* The problem *
The entries are to be repeated verbatim, with nothing left out.

* Source information *
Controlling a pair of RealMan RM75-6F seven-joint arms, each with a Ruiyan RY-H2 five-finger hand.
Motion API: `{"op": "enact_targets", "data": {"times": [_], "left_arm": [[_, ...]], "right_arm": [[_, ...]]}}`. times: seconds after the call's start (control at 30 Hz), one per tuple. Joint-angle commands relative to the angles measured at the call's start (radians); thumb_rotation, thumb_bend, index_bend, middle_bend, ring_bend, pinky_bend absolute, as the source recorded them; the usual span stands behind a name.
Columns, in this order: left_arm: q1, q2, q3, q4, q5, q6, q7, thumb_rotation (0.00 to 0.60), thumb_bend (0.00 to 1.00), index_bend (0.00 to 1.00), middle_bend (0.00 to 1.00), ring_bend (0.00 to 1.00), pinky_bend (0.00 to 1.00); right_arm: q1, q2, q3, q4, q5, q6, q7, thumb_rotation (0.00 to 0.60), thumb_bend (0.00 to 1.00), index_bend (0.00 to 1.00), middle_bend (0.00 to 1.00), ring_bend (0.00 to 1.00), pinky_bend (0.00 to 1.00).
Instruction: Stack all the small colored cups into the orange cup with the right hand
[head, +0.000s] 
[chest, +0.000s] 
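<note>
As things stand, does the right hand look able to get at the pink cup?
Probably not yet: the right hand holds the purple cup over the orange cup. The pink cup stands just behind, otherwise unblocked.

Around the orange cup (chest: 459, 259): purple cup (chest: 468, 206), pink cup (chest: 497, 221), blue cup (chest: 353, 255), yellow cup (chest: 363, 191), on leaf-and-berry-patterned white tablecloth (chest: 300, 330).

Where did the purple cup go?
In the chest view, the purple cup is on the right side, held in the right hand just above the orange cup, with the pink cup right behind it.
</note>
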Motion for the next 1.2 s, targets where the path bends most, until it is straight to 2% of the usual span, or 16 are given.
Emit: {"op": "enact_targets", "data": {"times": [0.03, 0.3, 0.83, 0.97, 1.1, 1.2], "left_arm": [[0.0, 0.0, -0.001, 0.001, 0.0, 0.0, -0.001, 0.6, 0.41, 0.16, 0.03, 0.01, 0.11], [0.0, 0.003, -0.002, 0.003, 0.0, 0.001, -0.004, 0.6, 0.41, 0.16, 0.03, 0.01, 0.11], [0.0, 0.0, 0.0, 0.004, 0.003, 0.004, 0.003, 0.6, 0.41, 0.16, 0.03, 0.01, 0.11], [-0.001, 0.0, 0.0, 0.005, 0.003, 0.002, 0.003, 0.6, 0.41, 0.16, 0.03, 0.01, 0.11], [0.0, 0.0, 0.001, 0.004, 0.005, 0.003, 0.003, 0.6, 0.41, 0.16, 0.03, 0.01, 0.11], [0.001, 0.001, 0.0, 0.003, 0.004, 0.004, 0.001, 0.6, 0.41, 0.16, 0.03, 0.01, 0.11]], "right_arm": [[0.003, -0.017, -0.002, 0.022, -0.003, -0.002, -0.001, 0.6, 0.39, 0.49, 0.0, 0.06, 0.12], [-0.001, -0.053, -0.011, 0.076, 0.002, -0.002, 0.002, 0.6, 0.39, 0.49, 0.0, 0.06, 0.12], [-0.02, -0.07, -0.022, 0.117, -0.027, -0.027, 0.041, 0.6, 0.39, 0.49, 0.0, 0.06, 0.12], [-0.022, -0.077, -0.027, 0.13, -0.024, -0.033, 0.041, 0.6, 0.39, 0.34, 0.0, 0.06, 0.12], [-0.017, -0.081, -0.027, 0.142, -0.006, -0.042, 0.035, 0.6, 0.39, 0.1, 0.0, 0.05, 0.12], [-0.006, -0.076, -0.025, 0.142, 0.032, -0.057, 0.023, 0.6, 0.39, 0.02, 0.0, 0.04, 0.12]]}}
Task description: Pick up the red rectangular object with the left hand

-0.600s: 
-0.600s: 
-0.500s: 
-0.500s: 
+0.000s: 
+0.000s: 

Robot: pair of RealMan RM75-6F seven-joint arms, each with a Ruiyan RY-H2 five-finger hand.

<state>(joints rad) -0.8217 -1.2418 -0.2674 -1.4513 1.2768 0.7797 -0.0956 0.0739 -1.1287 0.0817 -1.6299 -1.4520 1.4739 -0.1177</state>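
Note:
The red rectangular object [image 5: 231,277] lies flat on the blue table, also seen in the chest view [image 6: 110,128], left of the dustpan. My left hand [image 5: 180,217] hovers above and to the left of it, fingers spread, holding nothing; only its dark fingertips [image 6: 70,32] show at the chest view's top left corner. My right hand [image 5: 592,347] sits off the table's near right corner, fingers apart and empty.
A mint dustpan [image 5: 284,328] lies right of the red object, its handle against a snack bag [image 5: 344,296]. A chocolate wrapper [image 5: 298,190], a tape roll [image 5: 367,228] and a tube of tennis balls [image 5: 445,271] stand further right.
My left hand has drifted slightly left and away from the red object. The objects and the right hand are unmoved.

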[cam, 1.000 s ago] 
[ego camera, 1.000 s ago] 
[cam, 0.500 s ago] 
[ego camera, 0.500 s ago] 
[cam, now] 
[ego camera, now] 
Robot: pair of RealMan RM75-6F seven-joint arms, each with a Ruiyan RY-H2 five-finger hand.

* Exercise answer *
Controlling a pair of RealMan RM75-6F seven-joint arms, each with a Ruiyan RY-H2 five-finger hand.
Motion API: `{"op": "enact_targets", "data": {"times": [_], "left_arm": [[_, ...]], "right_arm": [[_, ...]]}}`. times: seconds after the call's start (control at 30 Hz), one per tuple. Joint-angle commands relative to the angles measured at the call's start (radians); thumb_rotation, thumb_bend, index_bend, middle_bend, ring_bend, pinky_bend absolute, as the source recorded them; the usual span stands behind a name.
Columns, in this order: left_arm: q1, q2, q3, q4, q5, q6, q7, thumb_rotation (0.00 to 0.60), thumb_bend (0.00 to 1.00), index_bend (0.00 to 1.00), middle_bend (0.00 to 1.00), ring_bend (0.00 to 1.00), pinky_bend (0.00 to 1.00); right_arm: q1, q2, q3, q4, q5, q6, q7, thumb_rotation (0.00 to 0.60), thumb_bend (0.00 to 1.00), index_bend (0.00 to 1.00), middle_bend (0.00 to 1.00), ring_bend (0.00 to 1.00), pinky_bend (0.00 to 1.00).
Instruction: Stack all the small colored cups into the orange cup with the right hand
[head, +0.000s] 
[chest, +0.000s] 
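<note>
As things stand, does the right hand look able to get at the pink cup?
Probably not yet: the right hand holds the purple cup over the orange cup. The pink cup stands just behind, otherwise unblocked.

Around the orange cup (chest: 459, 259): purple cup (chest: 468, 206), pink cup (chest: 497, 221), blue cup (chest: 353, 255), yellow cup (chest: 363, 191), on leaf-and-berry-patterned white tablecloth (chest: 300, 330).

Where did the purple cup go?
In the chest view, the purple cup is on the right side, held in the right hand just above the orange cup, with the pink cup right behind it.
</note>
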Motion for the next 1.2 s, targets where the path bends most, until it is straight to 2% of the usual span, or 16 are given.
Emit: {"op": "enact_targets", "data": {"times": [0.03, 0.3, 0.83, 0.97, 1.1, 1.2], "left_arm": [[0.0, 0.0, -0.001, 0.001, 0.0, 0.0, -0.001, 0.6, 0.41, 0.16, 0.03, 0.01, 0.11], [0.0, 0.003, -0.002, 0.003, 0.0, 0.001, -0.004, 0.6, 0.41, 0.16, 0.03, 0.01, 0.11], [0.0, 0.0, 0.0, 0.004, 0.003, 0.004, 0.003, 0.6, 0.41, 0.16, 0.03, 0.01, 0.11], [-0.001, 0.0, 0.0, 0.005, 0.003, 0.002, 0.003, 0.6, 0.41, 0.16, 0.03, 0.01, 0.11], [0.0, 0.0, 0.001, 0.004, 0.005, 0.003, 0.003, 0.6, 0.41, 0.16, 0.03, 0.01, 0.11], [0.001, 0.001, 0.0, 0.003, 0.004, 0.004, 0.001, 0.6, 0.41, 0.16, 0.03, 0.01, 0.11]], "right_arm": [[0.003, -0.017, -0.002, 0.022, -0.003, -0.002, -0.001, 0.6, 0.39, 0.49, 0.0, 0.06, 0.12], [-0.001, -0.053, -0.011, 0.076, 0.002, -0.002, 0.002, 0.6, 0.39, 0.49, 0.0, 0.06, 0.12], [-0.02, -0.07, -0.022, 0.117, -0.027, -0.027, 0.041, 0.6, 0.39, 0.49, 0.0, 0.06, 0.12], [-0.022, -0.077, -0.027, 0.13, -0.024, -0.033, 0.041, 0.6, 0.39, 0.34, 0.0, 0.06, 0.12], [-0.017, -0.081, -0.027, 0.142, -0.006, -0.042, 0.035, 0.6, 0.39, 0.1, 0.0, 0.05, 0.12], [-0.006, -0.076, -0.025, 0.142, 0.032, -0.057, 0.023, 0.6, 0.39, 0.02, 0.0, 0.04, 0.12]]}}
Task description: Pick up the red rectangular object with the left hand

-0.600s: 
-0.600s: 
-0.500s: 
-0.500s: 
+0.000s: 
+0.000s: 

Robot: pair of RealMan RM75-6F seven-joint arms, each with a Ruiyan RY-H2 five-finger hand.

<state>(joints rad) -0.8217 -1.2418 -0.2674 -1.4513 1.2768 0.7797 -0.0956 0.0739 -1.1287 0.0817 -1.6299 -1.4520 1.4739 -0.1177</state>
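Note:
The red rectangular object [image 5: 231,277] lies flat on the blue table, also seen in the chest view [image 6: 110,128], left of the dustpan. My left hand [image 5: 180,217] hovers above and to the left of it, fingers spread, holding nothing; only its dark fingertips [image 6: 70,32] show at the chest view's top left corner. My right hand [image 5: 592,347] sits off the table's near right corner, fingers apart and empty.
A mint dustpan [image 5: 284,328] lies right of the red object, its handle against a snack bag [image 5: 344,296]. A chocolate wrapper [image 5: 298,190], a tape roll [image 5: 367,228] and a tube of tennis balls [image 5: 445,271] stand further right.
My left hand has drifted slightly left and away from the red object. The objects and the right hand are unmoved.
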
[cam, 1.000 s ago] 
[ego camera, 1.000 s ago] 
[cam, 0.500 s ago] 
[ego camera, 0.500 s ago] 
[cam, now] 
[ego camera, now] 
Robot: pair of RealMan RM75-6F seven-joint arms, each with a Ruiyan RY-H2 five-finger hand.

None of the exercise remains to be done.